Солнечный морозный день. Кладбище. Как только ступил сюда, первое, что почувствовал – это прошлое, маячащее за спиной, в тот день тоже был мороз, он щипал щеки, но тогда ему было все равно.

– Привет,– улыбнулся, пальцы пробежали по холодной мраморной плите,– как ты? Давно я у тебя не был,– присел на кованую скамейку, фиксируя взгляд на Аленкином фото. Закурил.

– Знаю-знаю, что не любишь мой дым. Даже не знаю, с чего начать, хотя уверен, что ты уже в курсе...

Дернул молнию куртки выше, затянулся, выпуская струйку дыма.

– Аленка, – улыбнулся,– я их нашел, их всех. Теперь я знаю их в лицо и поименно, и они знают. Кого-то уже нет, они умерли в муках, а кто-то только ждет свой приговор. Прости меня, я так перед тобой виноват! Все эти годы гонялся за призраком, а виновники были совсем близко,– пытался представить перед собой ее лицо, но оно почему-то настойчиво ускользало из памяти, все, что мелькало, это светлая копна волос.

– Знаешь, сам иногда пугаюсь в кого превратился,– ухмыльнулся, прикрывая глаза,– в того, кого ты всегда презирала. Ты презирала, а я стал именно таким,– прошептал, распахнув глаза, взгляд устремился в небо. – Ты совсем перестала мне сниться, почему?... раньше ты приходила ко мне почти каждую ночь, а сейчас исчезла...,– выбросил окурок, упирая локти в колени,– почему ты исчезла?

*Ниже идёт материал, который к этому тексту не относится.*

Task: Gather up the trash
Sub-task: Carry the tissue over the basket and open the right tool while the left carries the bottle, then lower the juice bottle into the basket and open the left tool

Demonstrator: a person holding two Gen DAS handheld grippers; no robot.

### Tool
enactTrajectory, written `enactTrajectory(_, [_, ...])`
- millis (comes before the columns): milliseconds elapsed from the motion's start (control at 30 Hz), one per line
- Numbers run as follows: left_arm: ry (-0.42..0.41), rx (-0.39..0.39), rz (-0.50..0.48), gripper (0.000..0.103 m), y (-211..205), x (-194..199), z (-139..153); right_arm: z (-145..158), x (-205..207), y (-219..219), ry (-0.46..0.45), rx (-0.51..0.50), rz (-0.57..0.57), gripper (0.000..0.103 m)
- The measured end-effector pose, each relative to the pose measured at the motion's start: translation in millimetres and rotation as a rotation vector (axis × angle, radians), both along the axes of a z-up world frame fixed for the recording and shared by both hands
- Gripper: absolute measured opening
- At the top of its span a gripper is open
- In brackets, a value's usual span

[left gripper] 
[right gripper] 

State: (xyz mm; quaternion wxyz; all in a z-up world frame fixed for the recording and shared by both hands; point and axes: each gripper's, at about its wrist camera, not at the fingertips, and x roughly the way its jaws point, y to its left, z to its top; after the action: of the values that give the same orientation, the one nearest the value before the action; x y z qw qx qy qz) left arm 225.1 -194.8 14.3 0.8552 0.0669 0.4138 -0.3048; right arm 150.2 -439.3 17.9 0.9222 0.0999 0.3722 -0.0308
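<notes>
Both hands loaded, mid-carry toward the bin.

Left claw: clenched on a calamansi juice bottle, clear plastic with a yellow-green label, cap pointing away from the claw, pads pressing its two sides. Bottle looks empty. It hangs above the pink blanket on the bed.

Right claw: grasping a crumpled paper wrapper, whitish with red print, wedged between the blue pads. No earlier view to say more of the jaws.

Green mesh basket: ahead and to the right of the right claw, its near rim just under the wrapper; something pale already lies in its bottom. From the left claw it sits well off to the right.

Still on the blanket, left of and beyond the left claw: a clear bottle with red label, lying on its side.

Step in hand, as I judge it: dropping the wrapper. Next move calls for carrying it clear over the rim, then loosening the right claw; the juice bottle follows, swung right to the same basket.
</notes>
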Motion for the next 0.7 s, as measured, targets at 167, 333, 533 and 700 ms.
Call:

Разговаривал сейчас с ней и ощущал, что она рядом, совсем близко. Она грустна. Ей совершенно не нужна эта месть. И плевать – ему нужна. Он должен отомстить, он должен загладить свою вину…он должен, ему нужно ради чего-то жить. Ведь без всего этого его существование на земле пустое.

Почему-то пред глазами сформировался образ Веры, она улыбалась, так же как и стоящая позади нее Аленка. Тряхнул головой, моментально развеивая эти картинки.